> [YOUR TASK]:
What is needed is an exact copy of the lines from the one containing "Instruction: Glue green" through the final line of the material below.

> [INPUT DATA]:
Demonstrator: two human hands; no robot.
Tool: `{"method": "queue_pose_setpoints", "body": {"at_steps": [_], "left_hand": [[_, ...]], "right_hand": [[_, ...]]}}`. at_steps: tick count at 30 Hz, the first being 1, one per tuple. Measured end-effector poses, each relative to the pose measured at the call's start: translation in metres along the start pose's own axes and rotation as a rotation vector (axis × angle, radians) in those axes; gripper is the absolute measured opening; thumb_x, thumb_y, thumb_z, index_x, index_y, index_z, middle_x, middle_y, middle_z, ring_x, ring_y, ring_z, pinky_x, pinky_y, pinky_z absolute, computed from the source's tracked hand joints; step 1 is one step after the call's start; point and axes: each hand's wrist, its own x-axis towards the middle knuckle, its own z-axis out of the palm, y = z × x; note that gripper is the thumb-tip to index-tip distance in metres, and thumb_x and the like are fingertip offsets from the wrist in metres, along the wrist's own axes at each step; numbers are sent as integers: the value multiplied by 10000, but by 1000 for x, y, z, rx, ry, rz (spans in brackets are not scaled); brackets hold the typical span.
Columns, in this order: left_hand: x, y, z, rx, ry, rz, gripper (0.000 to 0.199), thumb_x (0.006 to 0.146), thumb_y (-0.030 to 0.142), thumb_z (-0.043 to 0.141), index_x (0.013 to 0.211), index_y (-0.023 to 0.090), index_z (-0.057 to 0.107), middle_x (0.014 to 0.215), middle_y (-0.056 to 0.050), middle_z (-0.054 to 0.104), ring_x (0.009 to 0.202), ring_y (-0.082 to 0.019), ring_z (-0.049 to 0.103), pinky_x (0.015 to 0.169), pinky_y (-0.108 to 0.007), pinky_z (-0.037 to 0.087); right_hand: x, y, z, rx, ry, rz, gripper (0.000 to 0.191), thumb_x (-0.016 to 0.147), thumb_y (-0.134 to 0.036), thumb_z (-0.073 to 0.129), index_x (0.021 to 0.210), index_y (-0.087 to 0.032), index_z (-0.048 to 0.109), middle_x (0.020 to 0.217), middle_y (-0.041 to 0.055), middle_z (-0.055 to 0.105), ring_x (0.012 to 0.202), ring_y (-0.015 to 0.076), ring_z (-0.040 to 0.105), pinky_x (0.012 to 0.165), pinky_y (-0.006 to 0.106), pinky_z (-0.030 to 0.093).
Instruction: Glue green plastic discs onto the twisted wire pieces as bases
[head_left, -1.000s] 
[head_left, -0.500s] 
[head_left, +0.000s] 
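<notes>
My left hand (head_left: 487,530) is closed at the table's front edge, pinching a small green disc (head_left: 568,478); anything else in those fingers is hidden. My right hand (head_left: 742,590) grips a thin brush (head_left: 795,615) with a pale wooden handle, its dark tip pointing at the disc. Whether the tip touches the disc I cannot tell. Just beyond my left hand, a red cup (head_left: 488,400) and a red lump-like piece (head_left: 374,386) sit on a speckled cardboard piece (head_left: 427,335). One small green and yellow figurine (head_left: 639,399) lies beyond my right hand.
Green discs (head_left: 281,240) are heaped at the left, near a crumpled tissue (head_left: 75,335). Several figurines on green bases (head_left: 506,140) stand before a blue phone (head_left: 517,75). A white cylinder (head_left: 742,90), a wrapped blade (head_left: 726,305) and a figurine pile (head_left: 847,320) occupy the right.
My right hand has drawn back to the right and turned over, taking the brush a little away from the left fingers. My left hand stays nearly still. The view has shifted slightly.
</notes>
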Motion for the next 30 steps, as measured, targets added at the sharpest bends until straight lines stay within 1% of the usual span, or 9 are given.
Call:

> [EXERCISE ANSWER]:
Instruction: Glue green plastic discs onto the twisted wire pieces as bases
[head_left, -1.000s] 
[head_left, -0.500s] 
[head_left, +0.000s] 
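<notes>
My left hand (head_left: 487,530) is closed at the table's front edge, pinching a small green disc (head_left: 568,478); anything else in those fingers is hidden. My right hand (head_left: 742,590) grips a thin brush (head_left: 795,615) with a pale wooden handle, its dark tip pointing at the disc. Whether the tip touches the disc I cannot tell. Just beyond my left hand, a red cup (head_left: 488,400) and a red lump-like piece (head_left: 374,386) sit on a speckled cardboard piece (head_left: 427,335). One small green and yellow figurine (head_left: 639,399) lies beyond my right hand.
Green discs (head_left: 281,240) are heaped at the left, near a crumpled tissue (head_left: 75,335). Several figurines on green bases (head_left: 506,140) stand before a blue phone (head_left: 517,75). A white cylinder (head_left: 742,90), a wrapped blade (head_left: 726,305) and a figurine pile (head_left: 847,320) occupy the right.
My right hand has drawn back to the right and turned over, taking the brush a little away from the left fingers. My left hand stays nearly still. The view has shifted slightly.
</notes>
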Motion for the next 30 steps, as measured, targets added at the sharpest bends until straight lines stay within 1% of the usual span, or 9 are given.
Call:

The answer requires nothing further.